Despite the surge of support following international television broadcasts chronicling the desperate plight of many young children in Niger, WFP has received only two donations in the past two weeks, and its emergency operations remain less than 50 percent funded, with $29.6 million still needed, Mr. Graisse told a press conference in the Nigerien capital Niamey.

“We need to keep Niger on the map,” Mr. Graisse said. He said WFP was working with NGOs and a coalition of donors to reach nearly 2.7 million people – many of them children – in urgent need of food aid as the annual “hunger season” peaks.

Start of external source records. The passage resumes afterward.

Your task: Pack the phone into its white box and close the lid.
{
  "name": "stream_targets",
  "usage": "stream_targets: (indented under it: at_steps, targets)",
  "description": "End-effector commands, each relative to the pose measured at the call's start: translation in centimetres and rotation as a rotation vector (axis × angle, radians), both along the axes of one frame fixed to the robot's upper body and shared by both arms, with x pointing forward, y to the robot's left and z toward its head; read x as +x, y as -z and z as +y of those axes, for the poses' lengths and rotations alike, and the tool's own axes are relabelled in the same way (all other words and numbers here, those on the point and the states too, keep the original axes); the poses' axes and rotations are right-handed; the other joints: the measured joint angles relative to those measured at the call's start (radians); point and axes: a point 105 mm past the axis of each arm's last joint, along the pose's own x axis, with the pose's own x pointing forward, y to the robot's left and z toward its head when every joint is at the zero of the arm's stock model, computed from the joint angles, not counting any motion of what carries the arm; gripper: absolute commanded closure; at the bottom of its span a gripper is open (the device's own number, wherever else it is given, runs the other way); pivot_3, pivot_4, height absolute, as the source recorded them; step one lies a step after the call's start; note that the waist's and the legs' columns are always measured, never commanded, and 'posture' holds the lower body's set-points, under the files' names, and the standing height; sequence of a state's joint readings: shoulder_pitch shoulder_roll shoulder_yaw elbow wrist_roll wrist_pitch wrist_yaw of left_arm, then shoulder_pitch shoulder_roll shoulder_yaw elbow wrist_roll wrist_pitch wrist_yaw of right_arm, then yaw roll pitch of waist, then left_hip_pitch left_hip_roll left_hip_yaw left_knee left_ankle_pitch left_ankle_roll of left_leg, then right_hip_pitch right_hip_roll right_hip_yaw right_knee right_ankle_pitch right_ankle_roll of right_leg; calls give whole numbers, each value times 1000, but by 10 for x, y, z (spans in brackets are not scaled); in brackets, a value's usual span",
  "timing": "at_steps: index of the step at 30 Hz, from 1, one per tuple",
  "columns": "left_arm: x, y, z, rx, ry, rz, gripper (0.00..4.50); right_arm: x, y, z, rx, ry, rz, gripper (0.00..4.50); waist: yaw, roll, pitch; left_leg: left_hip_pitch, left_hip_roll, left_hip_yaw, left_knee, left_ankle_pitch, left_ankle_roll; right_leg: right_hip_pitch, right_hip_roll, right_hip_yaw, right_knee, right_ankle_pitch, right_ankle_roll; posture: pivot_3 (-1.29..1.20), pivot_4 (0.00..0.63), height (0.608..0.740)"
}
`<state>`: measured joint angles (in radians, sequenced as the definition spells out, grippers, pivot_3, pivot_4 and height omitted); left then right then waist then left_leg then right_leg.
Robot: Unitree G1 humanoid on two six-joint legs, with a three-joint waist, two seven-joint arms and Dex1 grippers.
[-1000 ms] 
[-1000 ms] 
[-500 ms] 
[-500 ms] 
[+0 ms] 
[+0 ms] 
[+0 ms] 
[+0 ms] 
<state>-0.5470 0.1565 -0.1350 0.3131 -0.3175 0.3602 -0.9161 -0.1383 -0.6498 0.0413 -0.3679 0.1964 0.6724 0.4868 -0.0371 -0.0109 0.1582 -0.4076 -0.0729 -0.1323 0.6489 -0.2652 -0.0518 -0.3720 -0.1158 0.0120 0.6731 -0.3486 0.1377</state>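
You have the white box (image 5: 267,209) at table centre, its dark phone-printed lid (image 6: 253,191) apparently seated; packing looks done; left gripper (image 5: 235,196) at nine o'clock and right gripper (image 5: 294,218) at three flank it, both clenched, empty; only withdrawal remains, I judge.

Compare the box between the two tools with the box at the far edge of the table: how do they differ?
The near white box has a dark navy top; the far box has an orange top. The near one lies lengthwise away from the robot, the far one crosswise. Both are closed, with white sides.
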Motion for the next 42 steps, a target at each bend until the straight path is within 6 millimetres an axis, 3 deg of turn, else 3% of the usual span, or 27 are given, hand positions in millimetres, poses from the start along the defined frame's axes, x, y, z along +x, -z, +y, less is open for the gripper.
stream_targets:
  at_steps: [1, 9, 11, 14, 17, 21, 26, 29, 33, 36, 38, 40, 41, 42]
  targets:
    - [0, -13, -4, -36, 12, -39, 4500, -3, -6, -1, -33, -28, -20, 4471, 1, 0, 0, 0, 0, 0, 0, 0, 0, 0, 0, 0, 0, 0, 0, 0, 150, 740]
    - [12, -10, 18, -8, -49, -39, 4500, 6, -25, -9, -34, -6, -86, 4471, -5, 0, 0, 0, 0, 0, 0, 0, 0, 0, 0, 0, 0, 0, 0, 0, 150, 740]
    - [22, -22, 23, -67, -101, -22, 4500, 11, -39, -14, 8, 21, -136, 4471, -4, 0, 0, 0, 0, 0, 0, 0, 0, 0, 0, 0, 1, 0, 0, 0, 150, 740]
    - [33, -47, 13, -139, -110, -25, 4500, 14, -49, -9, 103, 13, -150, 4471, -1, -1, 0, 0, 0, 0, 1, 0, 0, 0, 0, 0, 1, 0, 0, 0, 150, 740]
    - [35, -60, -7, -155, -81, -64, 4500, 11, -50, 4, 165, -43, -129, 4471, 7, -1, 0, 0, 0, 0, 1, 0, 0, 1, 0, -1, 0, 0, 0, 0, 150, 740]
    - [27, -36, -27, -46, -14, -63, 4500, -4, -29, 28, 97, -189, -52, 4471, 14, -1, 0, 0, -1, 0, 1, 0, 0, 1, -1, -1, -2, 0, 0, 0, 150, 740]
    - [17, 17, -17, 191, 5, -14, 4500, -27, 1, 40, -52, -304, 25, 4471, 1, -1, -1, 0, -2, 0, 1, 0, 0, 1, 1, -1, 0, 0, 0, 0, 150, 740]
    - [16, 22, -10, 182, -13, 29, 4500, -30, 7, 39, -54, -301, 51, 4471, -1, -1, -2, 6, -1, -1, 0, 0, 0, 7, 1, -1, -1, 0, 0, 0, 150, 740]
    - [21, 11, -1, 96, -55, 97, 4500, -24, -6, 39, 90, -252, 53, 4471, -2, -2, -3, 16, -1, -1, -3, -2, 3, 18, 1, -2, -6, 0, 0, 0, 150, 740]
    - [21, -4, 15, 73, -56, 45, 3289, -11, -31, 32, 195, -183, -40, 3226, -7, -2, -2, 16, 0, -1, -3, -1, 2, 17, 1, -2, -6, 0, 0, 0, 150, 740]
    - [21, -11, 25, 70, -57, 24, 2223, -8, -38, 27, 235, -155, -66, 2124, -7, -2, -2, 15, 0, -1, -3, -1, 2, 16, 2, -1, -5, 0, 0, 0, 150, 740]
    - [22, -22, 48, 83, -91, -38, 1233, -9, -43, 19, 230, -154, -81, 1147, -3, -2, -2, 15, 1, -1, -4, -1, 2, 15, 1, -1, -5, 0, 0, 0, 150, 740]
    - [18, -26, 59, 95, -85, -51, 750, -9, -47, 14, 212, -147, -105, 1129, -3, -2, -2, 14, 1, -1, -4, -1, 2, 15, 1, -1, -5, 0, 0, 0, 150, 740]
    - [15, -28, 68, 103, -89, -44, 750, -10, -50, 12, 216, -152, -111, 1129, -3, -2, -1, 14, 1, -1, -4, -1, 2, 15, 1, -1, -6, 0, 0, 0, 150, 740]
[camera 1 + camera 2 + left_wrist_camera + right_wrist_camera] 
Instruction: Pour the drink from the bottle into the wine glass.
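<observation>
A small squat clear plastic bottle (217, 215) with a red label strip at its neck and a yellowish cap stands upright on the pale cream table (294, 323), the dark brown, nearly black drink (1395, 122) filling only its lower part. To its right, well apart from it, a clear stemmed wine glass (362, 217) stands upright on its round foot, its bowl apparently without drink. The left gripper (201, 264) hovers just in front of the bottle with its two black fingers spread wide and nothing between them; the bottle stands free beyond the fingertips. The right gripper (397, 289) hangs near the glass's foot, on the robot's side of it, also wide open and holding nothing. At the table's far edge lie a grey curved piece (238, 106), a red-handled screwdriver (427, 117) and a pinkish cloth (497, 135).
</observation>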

Lukewarm response to the country’s plight led Secretary-General Kofi Annan earlier this week to make a trip to the country where he met with its President, Mamadou Tandja, visited a hospital, a feeding centre and the UN country team.

Before departing, he issued a call to the international community to provide both immediate help and assistance in formulating a long-term strategy, taking into account neighbouring countries in the sub-Saharan Sahel region which are also suffering from the consequences of drought and the worst locust invasion in 15 years.